Task Force OKs $1,050 Tuition Hike

Plan won't move forward due to expected freeze.

Completing a semester's worth of discussions and debate, UNC-Chapel Hill's Tuition Task Force in December recommended a three-year, $1,050 tuition increase to alleviate disparities in faculty, staff and teaching assistant salaries and to increase financial aid.

It is unlikely, however, that the plan will come to fruition anytime soon.

UNC-system Board of Governors members have said they expect the board Friday to pass a moratorium on campus-based tuition increases. If this happens, UNC-CH most likely will have to revisit the issue of tuition in a year.

And UNC-CH officials, including task force members, said they don't have any reason to think otherwise.

Still, the group voted 14-1 to send a proposal to Chancellor James Moeser, both as a safeguard and to make a statement.

The recommendation calls for an increase of $350 per year for three years, which would generate about $24 million. Forty percent of that money, or $9.6 million, would go to financial aid for students. It also reserves $1.9 million for TA salary increases, $11.5 million for faculty salary increases and $900,000 for staff salary increases.

Task force members had three options from which to choose, all with increases ranging from $300 to $400 a year. All of them took 40 percent off the top for financial aid, and all had slight variances in how much money would be allocated to boost faculty and TA salaries.

Only the $300 option did not include funds for staff salary increases.

The task force agreed that any excess funds that might occur if governing bodies disallow any of the increase's targeted uses be subtracted from the total increase instead of reallocated to financial aid or TA salaries.

But much of the group's time was spent discussing the validity of using tuition money to fund staff salaries.

The state traditionally is responsible for funding employee salaries, but when UNC-CH's staff received no increases this past fiscal year, officials began debating other options, including student dollars.

Discussions on the matter intensified throughout the semester as some brought up the point that the BOG and the legislature probably never would approve such a use of tuition money.

But many on the task force felt that a message needed to be sent to the state that UNC-CH's needs are not being met.

Anthony Meyer, task force member and a professor in the Department of Surgery, was one of many members on the committee who held that perspective. "Realistically, if we're expecting that money to come from the state, we'll be waiting for a long time," he said.

Others in the group were adamant about the overarching implications of supporting such a proposal.

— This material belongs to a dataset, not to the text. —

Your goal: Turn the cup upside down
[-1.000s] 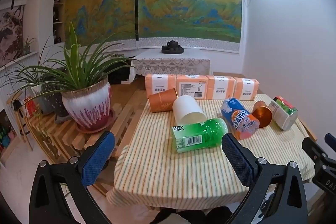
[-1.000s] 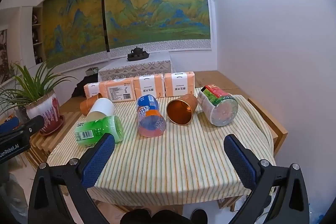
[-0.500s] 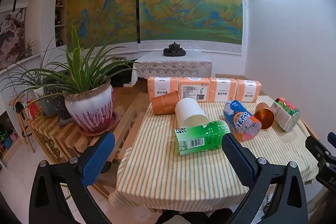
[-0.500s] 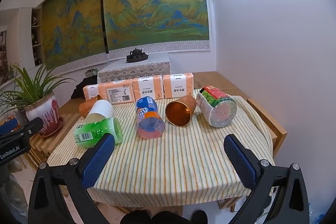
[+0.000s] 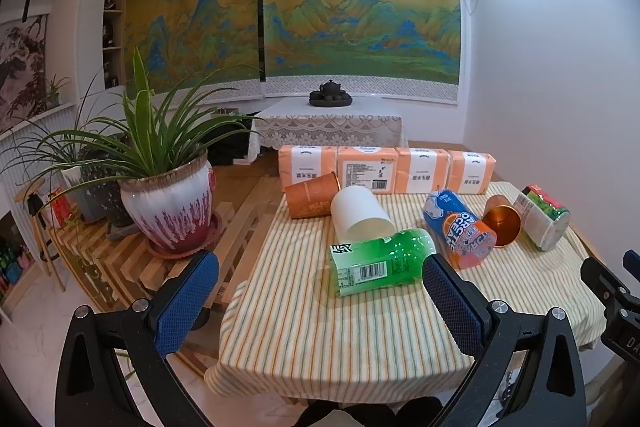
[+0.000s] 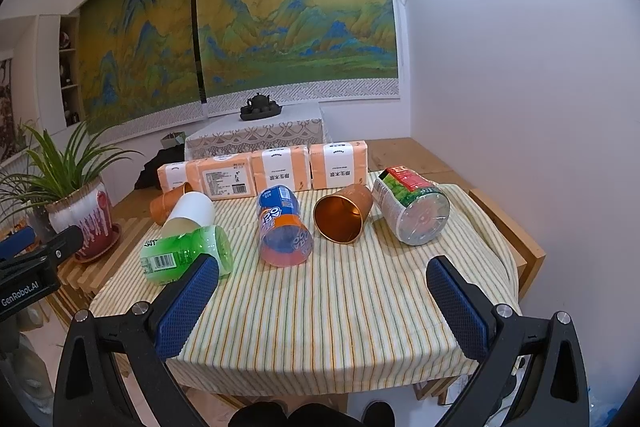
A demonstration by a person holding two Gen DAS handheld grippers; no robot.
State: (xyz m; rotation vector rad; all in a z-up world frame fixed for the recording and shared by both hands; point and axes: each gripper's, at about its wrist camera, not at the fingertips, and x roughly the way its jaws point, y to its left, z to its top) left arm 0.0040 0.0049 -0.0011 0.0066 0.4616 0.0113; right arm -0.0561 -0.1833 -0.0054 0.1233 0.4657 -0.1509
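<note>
Cups lie tipped on their sides across the striped cloth of the worktop. From left to right in the right wrist view: an orange paper cup at the far left, a white cup touching it, a green cup nearer, a blue and orange cup, a copper cup with its mouth facing the camera, and a clear cup with a red and green label at the right. Four orange packs stand in a row along the far edge. A potted plant stands on a slatted wooden rack to the left of the worktop.

Both tools hang at the near edge, touching nothing. The left tool has its blue pads spread wide, with the green cup between them farther off. The right tool is spread equally wide, facing the copper cup.
</note>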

Michael Papez, a medical student on the task force, worried that for students to be burdened with the cost of staff salaries would indicate a change in UNC-CH's priorities. "I think it would just be a fundamental shift in philosophy if we said we were prepared to fund staff salaries with student tuition money," he said.

Papez ended up casting the sole dissenting vote against the tuition increase package and was one of the only members to suggest that the group not lock itself into a dollar amount but rather outline the University's needs qualitatively.

The group passed its recommendation but opted not to send it to the UNC-CH Board of Trustees this month because the BOG's proposed tuition freeze is likely to pass Friday. Four members, including two trustees, were absent for the task force's vote.

Provost Robert Shelton, who co-chaired the task force, said Monday that though the committee's recommendation is virtually in limbo, he doesn't feel the group's work was in vain. "I was hoping we could move ahead. I still think it was important to go through the exercise."